ASSIGNED TASK →
A word-for-word transcription of the whole listing is required.

=== Section Start ===

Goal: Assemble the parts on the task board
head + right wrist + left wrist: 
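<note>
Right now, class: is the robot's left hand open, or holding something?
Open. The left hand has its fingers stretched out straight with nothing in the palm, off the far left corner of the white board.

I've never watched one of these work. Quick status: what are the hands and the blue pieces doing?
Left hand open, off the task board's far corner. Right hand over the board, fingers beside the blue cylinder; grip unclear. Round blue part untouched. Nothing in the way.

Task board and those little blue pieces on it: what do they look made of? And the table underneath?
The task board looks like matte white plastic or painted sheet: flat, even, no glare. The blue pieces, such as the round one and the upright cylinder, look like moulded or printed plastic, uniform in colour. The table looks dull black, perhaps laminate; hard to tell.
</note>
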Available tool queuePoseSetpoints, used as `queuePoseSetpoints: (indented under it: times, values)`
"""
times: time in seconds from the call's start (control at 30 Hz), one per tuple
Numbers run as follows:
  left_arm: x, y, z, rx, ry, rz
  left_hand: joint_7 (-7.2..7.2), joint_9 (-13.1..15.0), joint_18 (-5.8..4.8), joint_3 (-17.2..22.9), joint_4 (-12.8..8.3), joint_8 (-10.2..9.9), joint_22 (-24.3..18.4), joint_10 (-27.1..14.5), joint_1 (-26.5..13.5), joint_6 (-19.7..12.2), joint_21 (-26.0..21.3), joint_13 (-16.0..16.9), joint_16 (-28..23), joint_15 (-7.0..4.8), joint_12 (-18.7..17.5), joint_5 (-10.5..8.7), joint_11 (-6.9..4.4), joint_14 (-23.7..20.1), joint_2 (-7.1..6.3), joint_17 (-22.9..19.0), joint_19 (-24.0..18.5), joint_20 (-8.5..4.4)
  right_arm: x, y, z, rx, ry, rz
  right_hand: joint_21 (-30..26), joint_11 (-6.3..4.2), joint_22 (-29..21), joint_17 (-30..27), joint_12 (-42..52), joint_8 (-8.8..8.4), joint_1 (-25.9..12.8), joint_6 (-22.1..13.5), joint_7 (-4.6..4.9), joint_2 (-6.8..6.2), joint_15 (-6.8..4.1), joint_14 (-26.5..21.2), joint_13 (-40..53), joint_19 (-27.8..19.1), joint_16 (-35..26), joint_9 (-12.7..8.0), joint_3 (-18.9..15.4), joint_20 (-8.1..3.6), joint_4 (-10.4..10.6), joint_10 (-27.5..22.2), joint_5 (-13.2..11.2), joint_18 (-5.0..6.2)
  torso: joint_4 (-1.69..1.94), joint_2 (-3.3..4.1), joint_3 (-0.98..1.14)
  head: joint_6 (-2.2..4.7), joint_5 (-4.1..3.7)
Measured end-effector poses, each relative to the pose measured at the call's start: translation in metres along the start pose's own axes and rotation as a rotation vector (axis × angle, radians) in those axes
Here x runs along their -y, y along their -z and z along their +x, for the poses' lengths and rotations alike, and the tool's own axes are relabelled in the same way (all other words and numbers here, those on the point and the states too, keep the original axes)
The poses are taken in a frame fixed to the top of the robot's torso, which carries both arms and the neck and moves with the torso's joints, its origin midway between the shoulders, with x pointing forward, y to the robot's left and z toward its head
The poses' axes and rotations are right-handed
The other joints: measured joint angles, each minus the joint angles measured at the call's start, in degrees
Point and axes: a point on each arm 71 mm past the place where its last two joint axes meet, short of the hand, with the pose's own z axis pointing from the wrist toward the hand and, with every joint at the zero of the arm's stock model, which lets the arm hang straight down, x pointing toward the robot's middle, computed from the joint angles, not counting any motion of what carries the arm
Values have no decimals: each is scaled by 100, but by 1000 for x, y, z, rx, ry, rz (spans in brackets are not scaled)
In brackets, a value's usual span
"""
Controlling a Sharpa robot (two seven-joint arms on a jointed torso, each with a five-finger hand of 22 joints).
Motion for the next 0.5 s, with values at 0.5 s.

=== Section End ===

RESPONSE →
Goal: Assemble the parts on the task board
head + right wrist + left wrist: 
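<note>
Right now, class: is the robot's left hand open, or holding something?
Open. The left hand has its fingers stretched out straight with nothing in the palm, off the far left corner of the white board.

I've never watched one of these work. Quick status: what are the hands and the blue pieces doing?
Left hand open, off the task board's far corner. Right hand over the board, fingers beside the blue cylinder; grip unclear. Round blue part untouched. Nothing in the way.

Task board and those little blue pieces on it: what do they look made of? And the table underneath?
The task board looks like matte white plastic or painted sheet: flat, even, no glare. The blue pieces, such as the round one and the upright cylinder, look like moulded or printed plastic, uniform in colour. The table looks dull black, perhaps laminate; hard to tell.
</note>
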Available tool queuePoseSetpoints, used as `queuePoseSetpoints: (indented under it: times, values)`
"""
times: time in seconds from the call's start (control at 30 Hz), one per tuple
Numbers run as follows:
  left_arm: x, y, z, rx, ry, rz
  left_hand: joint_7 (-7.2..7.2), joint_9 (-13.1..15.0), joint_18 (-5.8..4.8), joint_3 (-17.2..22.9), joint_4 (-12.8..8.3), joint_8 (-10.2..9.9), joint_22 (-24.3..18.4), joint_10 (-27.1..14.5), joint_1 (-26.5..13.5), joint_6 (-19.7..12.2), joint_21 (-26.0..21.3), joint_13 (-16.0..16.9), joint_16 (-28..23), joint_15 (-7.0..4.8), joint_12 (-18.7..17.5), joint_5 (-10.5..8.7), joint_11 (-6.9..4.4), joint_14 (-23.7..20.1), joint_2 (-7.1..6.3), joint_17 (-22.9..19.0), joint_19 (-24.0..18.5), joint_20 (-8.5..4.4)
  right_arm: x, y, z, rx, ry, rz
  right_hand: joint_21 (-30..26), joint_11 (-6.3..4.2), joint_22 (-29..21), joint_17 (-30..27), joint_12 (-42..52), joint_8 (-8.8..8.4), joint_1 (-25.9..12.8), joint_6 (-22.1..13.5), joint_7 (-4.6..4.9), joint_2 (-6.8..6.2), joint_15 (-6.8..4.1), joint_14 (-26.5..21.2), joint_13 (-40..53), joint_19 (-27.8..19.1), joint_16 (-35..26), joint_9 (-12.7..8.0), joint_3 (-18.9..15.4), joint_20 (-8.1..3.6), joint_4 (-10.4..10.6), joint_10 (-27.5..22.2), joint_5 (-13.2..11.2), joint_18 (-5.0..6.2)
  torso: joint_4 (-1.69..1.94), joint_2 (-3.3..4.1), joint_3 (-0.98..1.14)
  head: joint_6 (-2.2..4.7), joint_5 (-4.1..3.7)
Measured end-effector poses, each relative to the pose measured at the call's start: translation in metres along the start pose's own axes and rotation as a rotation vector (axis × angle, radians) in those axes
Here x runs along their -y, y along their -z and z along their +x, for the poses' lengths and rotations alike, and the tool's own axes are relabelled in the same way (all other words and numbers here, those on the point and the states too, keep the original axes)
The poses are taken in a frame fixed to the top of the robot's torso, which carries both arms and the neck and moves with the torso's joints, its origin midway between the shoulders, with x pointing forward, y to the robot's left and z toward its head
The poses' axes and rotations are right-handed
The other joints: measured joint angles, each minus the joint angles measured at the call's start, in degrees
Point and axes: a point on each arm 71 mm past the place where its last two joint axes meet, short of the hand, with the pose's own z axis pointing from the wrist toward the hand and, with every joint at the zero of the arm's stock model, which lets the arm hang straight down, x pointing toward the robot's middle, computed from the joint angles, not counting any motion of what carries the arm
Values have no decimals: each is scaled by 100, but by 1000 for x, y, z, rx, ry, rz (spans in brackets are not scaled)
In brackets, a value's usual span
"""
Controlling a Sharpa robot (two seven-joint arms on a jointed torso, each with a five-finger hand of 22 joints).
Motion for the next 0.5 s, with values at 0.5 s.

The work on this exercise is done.